Investor satisfaction with “full-service” advisors significantly dipped in 2022, moving in tandem with the stock market, according to an annual survey from J.D. Power. The firm’s head of wealth solutions said the dip symbolized a “systemic problem” within the industry.
The J.D. Power 2023 U.S. Full-Service Investor Satisfaction Study indicated that investors' satisfaction dropped 17 points (on a 1,000-point scale) between 2021 and 2022, while the market suffered its worst performance in nearly 15 years, with the S&P 500 down nearly 20%.
Tom Rieman, J.D. Power’s wealth solutions head, said advisor satisfaction continued to mirror market swings, with it being a "systemic problem" that advisors’ value propositions were too strongly tied to their investments’ performance.
“Advisors cannot control the ebbs and flows of the market, but the good ones help their clients plan for their best futures and deliver value in the form of comprehensive advice that should shine through in all market conditions,” he said.
J.D. Power has conducted the annual survey for 21 years, measuring overall investor satisfaction with firms by tracking approval in seven factors, including trust, people, products and services, value for fees, wealth management, problem resolutions and digital channels.
Between October 2022 and January 2023, the firm surveyed 6,168 investors working “directly with a dedicated financial advisor or team of advisors,” whose primary relationship was with a full-service wealth management firm. This meant investors with positive or negative reactions to advisors at certain firms were speaking about advisors at those firms, not independent advisors custodying with a larger institution.
Though the 17-point dip was the largest since 2009, J.D. Power noted the methodology changed several years ago, which makes year-to-year comparisons before 2021 difficult. Since 2021, the average score climbed from 732 to 744 before dropping to 727 this year, according to J.D. Power.
This year, Schwab ranked highest in investor satisfaction at a score of 752, with UBS and Fidelity following behind at 741 and 740, respectively. Lincoln Financial Group and Ameriprise rounded out the top five, and Prudential, PNC and LPL Financial were the bottom three of the 20 firms listed.
In last year’s rankings, UBS was the highest-ranked firm in overall satisfaction, followed by Vanguard, Schwab (which moved up from No. 10) and Northwestern Mutual.
In the newest study, J.D. Power found millennial and Gen Z clients were most likely to switch firms in the coming year; about 27% of respondents in this age range said they “definitely” or “probably” will change firms in the next 12 months, while nearly half said they are working with a “secondary investment firm.”

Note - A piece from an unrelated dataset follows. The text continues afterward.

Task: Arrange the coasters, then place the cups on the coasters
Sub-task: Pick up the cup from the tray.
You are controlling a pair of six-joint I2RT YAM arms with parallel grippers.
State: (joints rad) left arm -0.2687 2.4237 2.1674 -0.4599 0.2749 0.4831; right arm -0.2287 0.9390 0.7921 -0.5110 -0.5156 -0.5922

Additionally, J.D. Power found only 57% of “full-service wealth management” clients had a financial plan. The survey also showed that only 11% of advisors were delivering “comprehensive advice,” which J.D. Power defined as personalized guidance that addresses all financial and wealth management needs, while understanding the client’s goals, puts their best interest first, and helps clients understand the fees they pay for the service.